One witness stated that he was walking through the woods when he heard "...a very loud plane noise...saw a very small plane just above the trees. It passed by overhead...I heard the engine sputter and die, and then I heard [the airplane] crash." Another witness stated that the engine did not sound right, it sounded too loud and was very noisy for a small plane.


Examination of flight logbooks and other records revealed that the certificated private pilot had over 1200 hours in single engine land airplanes, and was current in the C-172. He held a current third class medical certificate with limitations that the holder shall wear lenses that correct for distant and near vision while exercising the privileges of his airman certificate. It was also discovered during the course of the investigation that the pilot was operating an aerial photography business without possessing a commercial pilot's license.


The airplane had a current standard airworthiness certificate for normal and utility categories. The airplane's registration was current and maintenance logbooks for the airframe and engine were maintained and no anomalies were noted.


A weather observation taken at Lebanon Municipal Airport (located about 10 miles northwest of the accident site) indicated that at the time of the accident the weather was: sky and ceiling were clear with visibility of 20 miles; temperature 72 degrees; dew point 47 degrees; humidity of 44%; winds were calm; and an altimeter setting of 30.03 inches Hg.


The airplane was found inverted and substantially intact. The engine was separated from the firewall and was in a vertical position with the propeller assembly down. Both propeller blades remained attached to the engine and exhibited chordwise scratches. Postaccident investigation revealed no evidence of preimpact mechanical anomaly. Flight control continuity was confirmed. Engine continuity to the accessory gears was established and thumb compression was found on all 4 cylinders. The engine was equipped with an up-draft, float-type, fixed jet carburetor mounted on the bottom of the engine. Postaccident examination revealed that the carburetor was separated from the sump at the throttle body, and was destroyed.

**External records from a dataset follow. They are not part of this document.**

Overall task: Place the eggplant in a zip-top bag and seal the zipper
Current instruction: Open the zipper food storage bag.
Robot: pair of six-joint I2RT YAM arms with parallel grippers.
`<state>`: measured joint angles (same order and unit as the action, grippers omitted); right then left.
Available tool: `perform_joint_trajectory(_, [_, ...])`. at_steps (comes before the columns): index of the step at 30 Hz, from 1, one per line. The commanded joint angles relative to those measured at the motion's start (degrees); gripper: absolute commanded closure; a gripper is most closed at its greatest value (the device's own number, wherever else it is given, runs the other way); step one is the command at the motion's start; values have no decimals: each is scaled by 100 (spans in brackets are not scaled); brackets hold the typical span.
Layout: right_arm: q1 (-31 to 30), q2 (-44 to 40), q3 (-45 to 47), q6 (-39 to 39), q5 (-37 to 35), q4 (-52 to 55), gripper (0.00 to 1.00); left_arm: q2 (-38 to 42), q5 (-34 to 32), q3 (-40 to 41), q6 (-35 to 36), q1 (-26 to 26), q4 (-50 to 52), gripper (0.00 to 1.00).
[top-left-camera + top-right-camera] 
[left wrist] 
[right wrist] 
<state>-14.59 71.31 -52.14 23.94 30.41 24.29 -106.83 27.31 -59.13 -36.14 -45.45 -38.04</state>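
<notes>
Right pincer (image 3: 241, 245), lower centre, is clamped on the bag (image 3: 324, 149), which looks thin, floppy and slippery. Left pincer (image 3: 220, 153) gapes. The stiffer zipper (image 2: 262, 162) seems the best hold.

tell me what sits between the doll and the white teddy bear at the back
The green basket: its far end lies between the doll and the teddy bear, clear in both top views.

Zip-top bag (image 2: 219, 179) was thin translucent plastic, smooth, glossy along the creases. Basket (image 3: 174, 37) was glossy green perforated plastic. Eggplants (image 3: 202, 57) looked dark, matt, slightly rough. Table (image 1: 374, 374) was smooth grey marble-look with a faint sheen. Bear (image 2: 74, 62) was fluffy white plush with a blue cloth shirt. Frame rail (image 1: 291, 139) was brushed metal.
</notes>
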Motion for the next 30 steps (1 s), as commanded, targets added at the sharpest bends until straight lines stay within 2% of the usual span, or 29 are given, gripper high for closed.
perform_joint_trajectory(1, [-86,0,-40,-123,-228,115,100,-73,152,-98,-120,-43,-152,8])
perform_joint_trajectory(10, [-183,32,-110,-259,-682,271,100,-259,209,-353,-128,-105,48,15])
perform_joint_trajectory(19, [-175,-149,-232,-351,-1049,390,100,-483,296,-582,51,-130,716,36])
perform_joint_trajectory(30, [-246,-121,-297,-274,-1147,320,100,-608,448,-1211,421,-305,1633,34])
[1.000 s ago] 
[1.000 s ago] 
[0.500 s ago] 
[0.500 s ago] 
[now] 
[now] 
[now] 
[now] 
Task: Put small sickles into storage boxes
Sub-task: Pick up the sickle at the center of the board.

An autopsy (Case Number 95-10-14) was performed by Dr. Paul L. Morrow of the Office of the Chief Medical Examiner, 18 East Avenue, Burlington, Vermont, 05401. Toxicological tests conducted by CAMI in Oklahoma City, Oklahoma, did not detect ethanol, cyanide, drugs, or carbon monoxide.


Several Federal Aviation Administration publications and the Lycoming engine operator's manual indicate that under certain atmospheric conditions, ice will form in carburetors. These publications state that, although carburetor icing is most likely with an outside temperature range of 49 degrees Fahrenheit (F) to 60 degrees F, it can occur at temperatures as high as 90 degrees F. They also state that the formation of carburetor ice is more likely when operating the airplane at reduced throttle settings, and that float type carburetors are more prone to carburetor icing than pressure type carburetors. Excerpts from the publications, and a carburetor icing probability chart are appended.

NTSB Probable Cause

loss of engine power for undetermined reason(s), during a low altitude operation. A factor relating to the accident was: the lack of suitable terrain for a forced landing.